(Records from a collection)
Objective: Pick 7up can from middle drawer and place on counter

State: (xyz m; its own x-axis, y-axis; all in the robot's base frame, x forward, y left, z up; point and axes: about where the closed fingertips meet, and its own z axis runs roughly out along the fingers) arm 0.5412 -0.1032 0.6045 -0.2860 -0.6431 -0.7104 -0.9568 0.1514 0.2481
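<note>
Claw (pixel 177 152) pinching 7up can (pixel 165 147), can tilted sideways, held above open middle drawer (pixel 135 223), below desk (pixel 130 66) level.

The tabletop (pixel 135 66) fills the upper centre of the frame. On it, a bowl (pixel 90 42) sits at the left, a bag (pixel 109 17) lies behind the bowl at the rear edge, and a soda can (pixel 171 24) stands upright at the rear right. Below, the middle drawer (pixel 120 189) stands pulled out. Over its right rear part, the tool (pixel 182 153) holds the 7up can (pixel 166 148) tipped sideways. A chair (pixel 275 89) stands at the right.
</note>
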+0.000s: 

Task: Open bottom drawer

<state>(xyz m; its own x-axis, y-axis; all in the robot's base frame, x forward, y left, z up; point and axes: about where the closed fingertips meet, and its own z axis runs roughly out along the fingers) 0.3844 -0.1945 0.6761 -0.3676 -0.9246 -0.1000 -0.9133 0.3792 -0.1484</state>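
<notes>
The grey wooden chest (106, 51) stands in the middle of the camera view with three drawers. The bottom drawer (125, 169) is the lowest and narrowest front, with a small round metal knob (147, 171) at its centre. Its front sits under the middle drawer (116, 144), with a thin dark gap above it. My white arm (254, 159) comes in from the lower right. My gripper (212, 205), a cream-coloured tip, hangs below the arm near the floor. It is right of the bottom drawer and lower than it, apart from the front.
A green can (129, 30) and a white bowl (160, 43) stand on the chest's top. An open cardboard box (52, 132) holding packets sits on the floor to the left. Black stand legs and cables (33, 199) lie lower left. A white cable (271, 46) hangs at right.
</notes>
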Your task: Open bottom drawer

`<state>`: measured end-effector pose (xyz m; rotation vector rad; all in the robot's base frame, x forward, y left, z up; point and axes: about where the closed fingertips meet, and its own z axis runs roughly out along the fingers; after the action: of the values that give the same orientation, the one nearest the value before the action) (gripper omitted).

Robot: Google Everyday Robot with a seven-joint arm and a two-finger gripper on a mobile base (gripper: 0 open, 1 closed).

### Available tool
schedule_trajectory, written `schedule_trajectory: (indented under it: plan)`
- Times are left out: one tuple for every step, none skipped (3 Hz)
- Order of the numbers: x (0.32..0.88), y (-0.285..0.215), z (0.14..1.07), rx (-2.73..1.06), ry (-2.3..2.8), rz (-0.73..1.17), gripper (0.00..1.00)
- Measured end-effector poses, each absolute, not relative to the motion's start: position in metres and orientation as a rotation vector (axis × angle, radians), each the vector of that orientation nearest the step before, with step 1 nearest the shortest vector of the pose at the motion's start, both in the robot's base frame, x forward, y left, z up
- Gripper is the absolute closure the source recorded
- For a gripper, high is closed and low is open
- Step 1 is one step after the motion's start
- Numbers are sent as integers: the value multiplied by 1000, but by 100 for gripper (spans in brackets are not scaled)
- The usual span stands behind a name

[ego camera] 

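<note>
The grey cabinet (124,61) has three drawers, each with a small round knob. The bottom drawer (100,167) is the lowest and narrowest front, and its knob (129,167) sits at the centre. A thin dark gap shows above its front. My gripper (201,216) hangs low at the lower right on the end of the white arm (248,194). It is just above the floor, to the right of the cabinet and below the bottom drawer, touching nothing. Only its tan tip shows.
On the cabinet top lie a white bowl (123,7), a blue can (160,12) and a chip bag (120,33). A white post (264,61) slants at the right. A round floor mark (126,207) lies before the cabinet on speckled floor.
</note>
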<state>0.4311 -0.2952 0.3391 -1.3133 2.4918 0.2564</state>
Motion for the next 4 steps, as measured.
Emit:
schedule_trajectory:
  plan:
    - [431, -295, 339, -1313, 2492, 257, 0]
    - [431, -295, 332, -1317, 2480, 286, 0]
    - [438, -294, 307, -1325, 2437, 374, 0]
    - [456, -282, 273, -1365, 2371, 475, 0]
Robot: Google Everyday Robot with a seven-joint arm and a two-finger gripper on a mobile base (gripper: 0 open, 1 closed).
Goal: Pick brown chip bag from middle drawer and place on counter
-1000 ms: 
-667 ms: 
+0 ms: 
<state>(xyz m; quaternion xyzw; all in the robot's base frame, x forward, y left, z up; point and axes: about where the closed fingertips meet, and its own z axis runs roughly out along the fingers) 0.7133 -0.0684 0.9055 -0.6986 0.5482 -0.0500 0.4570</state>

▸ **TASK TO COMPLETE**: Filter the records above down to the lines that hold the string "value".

▸ **ANSWER TO THIS PROBLEM**:
`<state>`: measured end-effector pose (xyz m; rotation vector rad; all in the robot's base frame, x forward, y left, z up; point and axes: about where the closed fingertips meet, and its own z axis runs roughly out along the fingers; after the action: of the values that give the same orientation, the one nearest the value before the action) (gripper omitted).
- Numbers are sent as integers: the value multiplied by 1000, but by 100 for gripper (spans in brackets are not scaled)

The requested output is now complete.